Im Schickraum angekommen wurden wir mit grossem Aufgebot empfangen, man hat sich die Übergabe angehört und kurz umgekabelt, die Patientin ins CT gebracht. Dort wurde eine SAB, eine Akute Einblutung der hinteren Communicansgegend und eine Mittellinienverlagerung und Ventrikelverlagerung dokumentiert, woraufhin es direkt weiter Richtung Op ging.

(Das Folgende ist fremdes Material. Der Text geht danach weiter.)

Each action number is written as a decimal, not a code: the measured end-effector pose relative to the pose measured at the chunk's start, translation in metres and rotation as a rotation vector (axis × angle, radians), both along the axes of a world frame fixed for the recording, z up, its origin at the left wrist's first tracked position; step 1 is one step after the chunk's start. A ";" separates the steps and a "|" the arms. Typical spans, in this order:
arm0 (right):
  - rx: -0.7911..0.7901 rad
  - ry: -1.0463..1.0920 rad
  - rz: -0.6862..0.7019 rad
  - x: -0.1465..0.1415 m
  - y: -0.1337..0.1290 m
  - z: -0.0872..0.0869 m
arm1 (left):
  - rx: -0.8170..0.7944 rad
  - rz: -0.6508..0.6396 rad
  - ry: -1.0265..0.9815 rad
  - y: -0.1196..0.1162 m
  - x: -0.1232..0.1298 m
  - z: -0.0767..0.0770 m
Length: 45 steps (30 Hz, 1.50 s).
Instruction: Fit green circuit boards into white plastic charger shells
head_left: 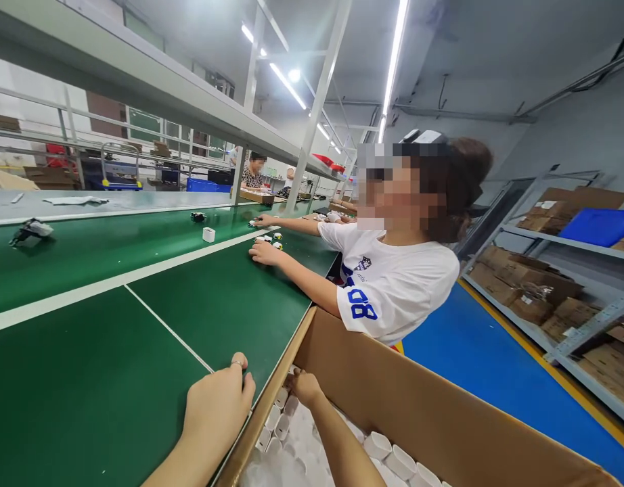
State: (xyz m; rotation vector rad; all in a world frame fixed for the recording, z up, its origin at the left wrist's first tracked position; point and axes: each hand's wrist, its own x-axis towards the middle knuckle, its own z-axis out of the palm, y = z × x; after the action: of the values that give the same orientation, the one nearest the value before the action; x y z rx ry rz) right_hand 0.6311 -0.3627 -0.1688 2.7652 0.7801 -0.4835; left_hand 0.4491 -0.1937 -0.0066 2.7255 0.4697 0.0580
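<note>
My left hand [215, 406] rests on the near edge of the green work surface [114, 379], its fingers curled, a ring on one of them. The inside of that hand is turned away, so anything in it is hidden. Inside a cardboard box [418, 399], my right hand [306, 388] reaches to the far corner. Its fingertips close on a white plastic housing [293, 370], mostly covered by the hand. Several similar white housings [400, 462] stand in rows below my right forearm, with translucent plastic wrapping [286, 467] among them.
A co-worker in a white shirt [398, 284] sits just beyond the box, both hands on small parts [277, 245]. Farther along the green surface are a white housing [208, 235] and a black-and-white part [32, 231]. Shelves with cartons [545, 284] stand right; a metal rack [190, 88] spans overhead.
</note>
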 end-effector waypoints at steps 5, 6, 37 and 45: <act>-0.052 -0.006 0.063 0.007 -0.017 -0.007 | 0.006 0.002 0.011 0.000 0.000 0.003; -0.060 -0.012 0.071 0.007 -0.024 -0.006 | 0.008 0.002 0.010 0.000 -0.001 0.003; -0.063 0.136 0.593 -0.031 -0.060 -0.019 | -0.014 0.011 -0.025 0.003 0.002 0.000; 0.007 0.131 0.336 -0.045 -0.077 -0.012 | -0.022 0.002 -0.011 0.004 0.000 0.001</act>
State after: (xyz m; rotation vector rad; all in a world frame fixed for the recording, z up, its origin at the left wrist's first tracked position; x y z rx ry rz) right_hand 0.5862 -0.4393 -0.1812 2.5521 1.2491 -0.5958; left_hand 0.4488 -0.1896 -0.0060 2.7022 0.4671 0.0673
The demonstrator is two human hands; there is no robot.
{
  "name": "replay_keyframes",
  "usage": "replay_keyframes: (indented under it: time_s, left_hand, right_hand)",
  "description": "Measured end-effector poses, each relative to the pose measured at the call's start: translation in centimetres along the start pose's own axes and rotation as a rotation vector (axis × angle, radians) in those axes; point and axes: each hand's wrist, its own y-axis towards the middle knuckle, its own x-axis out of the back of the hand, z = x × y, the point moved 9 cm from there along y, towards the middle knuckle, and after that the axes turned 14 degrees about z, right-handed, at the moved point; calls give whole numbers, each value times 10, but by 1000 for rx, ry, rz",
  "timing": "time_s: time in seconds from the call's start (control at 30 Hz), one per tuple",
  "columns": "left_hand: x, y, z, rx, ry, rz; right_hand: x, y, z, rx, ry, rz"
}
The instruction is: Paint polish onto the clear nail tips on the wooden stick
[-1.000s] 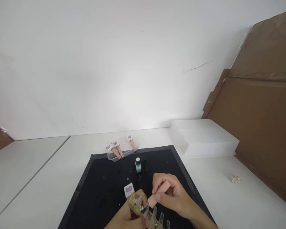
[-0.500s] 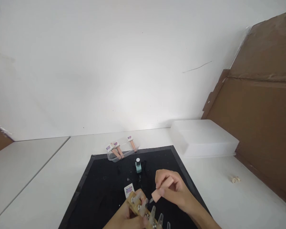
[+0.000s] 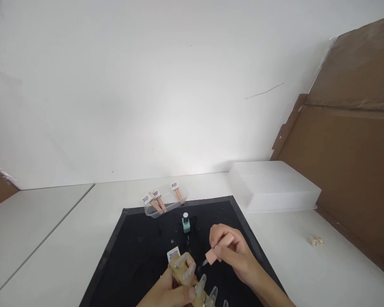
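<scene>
Gripping pink handle (image 3: 225, 241) in right hand (image 3: 237, 256) and tan stand (image 3: 177, 273) in left hand (image 3: 173, 294), possibly risking smeared clear tips (image 3: 200, 286) through a slipping brush (image 3: 205, 262).

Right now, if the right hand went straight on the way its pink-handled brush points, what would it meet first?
Probably a clear, tapered plastic tip on the tan, wood-like block in the left hand, though depth is unclear.

Soft bright patch on the white wall (image 3: 166, 91), greyer corners, faint shadow behind the plastic box (image 3: 275, 185).
</scene>
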Motion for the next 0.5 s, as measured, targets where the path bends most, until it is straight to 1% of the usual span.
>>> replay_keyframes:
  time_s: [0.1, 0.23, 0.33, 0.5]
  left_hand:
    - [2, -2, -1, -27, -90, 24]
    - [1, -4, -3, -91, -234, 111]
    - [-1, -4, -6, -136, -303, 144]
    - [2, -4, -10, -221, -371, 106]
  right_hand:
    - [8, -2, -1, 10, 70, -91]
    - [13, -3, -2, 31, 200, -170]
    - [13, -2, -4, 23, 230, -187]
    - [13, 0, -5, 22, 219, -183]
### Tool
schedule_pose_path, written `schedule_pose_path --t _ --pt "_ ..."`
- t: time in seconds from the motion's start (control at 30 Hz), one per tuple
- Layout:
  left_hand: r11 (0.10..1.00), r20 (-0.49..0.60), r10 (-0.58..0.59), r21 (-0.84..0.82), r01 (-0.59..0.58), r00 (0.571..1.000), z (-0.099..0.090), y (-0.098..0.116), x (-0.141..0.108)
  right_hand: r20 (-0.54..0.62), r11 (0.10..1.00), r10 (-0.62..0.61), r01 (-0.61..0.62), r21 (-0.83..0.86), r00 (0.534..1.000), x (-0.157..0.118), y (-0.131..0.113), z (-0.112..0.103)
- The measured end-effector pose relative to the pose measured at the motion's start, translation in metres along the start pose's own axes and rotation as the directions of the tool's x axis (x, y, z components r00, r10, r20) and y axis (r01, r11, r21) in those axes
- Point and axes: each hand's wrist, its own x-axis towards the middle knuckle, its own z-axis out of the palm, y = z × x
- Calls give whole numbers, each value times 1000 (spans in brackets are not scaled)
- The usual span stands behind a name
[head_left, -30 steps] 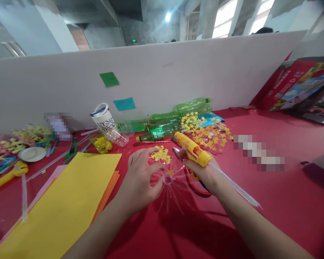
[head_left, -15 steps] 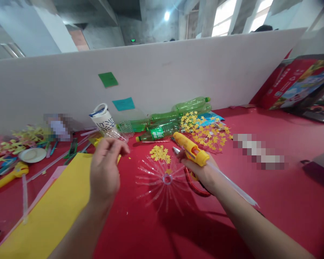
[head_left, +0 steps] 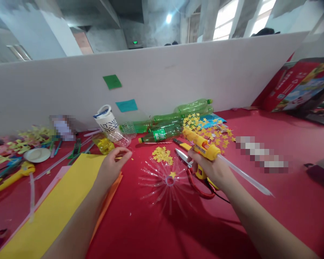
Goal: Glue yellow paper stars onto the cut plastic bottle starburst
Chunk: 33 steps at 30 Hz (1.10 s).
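My right hand (head_left: 209, 165) is wrapped round a yellow hot glue gun (head_left: 201, 145), whose nozzle points away to the left and whose clear glue stick (head_left: 247, 176) sticks out behind. Below it lie scissors (head_left: 199, 191) with red handles, blades showing just left of the hand. My left hand (head_left: 113, 167) hovers over the edge of the yellow paper, thumb and fingertips pinched together; anything between them is too small to make out. Between the hands sits a clear plastic bottle neck cut into spreading strips (head_left: 169, 180), with a yellow star (head_left: 172, 175) at its ring. Behind it is a pile of yellow stars (head_left: 162, 155).
Green plastic bottles (head_left: 164, 124) lie along the white partition (head_left: 162, 72), beside a white patterned cup (head_left: 106, 120) and more scattered stars (head_left: 221, 140). A utility knife (head_left: 182, 144) lies behind the scissors. Yellow paper (head_left: 56, 205) and another glue gun (head_left: 13, 177) are left.
My left hand has turned and shifted slightly right, still pinched. The glue gun in my right hand has moved a little right and toward me, uncovering the scissor blades and utility knife.
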Motion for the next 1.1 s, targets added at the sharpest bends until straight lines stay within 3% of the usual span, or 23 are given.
schedule_pose_path --t 0.1,0.17,0.27,0.33,0.43,0.53,0.7,0.83,0.9,1.0,1.1 --pt "999 -42 19 42 -17 999 0 4 0 34 1000 -2 2 -9 999 1 -3 -4" --pt "999 -29 -3 -52 1 1000 1 7 -1 66 998 -1 4 -55 998 2 -6 -7" --pt "961 91 -96 -251 116 991 5 12 -4 111 990 -23 38 -138 994 4 -12 -12" --pt "940 164 -146 -283 189 976 8 15 -7 133 981 -47 71 -182 990 7 -16 -14" --pt "946 169 -173 -247 212 970 11 20 -8 112 974 -12 37 -223 994 12 -17 -13" --pt "966 144 -184 -154 206 972 11 22 -9 77 987 2 10 -160 997 15 -11 -13" --pt "969 15 -242 49 241 970 6 18 -6 77 999 4 0 -54 997 17 5 -14" --pt "996 109 -92 -7 94 990 3 13 2 68 1000 -21 21 0 997 18 15 -16" --pt "1000 99 -7 29 5 995 0 10 6 65 1000 -19 20 -7 998 20 17 -17" --pt "998 83 9 62 -14 996 -2 4 12 47 999 -27 28 -32 999 21 18 -19" --pt "999 127 -8 -51 15 992 2 0 12 39 998 -11 13 -61 999 19 16 -19"
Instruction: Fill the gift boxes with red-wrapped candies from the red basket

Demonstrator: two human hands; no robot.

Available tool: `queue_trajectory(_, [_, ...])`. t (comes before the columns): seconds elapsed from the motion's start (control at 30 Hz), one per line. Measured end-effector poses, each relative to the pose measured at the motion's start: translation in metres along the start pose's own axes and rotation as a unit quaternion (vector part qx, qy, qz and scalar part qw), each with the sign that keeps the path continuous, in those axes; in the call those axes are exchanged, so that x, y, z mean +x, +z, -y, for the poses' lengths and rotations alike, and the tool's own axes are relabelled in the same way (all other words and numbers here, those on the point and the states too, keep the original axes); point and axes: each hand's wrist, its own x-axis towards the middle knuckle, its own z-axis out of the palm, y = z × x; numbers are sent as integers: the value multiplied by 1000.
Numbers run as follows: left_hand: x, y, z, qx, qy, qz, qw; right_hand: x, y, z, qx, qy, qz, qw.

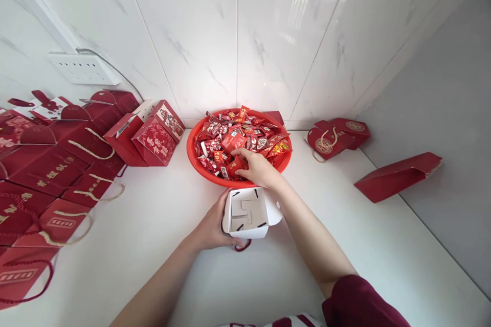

Nach dem Schockraum haben wir den Mann nochmal gefragt, seit wann sie das so hatte - die Kopfschmerzen latent wohl schon eine Weile, aber seit dem Morgen wirklich akut aufgetreten neu. keine wesentlichen VE ausser der Adipositas und einer CHE vor Jahren und unklarer Entzüdungswerte unlängst im KH abgeklärt ohne Resultat. Keine Medikamente.

psycho1899
01.11.2015, 19:39
Danke für den Fall. :-)

Bille11
01.11.2015, 20:01
Danke für den Fall. :-)

Herzlichen Dank euch - und insbesondere Dir für die guten Erläuterungen Deiner 'Wünsche' - für die Mitarbeit

Relaxometrie
01.11.2015, 20:34
Danke für das Fallbeispiel :-)
Den ischämischen Schlaganfall hatte ich als -wenn auch unwahrscheinlichere- DD genannt, weil ich einen solchen Fall mal erlebt habe: Ich hatte den Patient im stationären Setting vorgefunden. Er hat nicht auf Ansprache reagiert, hat aber noch geatmet und hatte direkt nach dem Verkabeln ans Monitoring eine O2-Sättigung von ca. 97%. Die Pupillen waren lichtstarr und weit, Babinski einseitig positiv. Dann fing er mehrfach an zu krampfen. Letztlich wurde der Patient intubiert ins nächste Krankenhaus mit einer Neurochirurgie verlegt. Dort stellte sich dann heraus, daß der Patient einen ischämischen Schlaganfall im Posterior-Stromgebiet hatte. Dennoch konnte der Patient das Krankenhaus ziemlich bald wieder zu Fuß verlassen, was ich -als der Patient intubiert, beatmet und mit lichtstarren Pupillen da lag- kaum geglaubt hätte.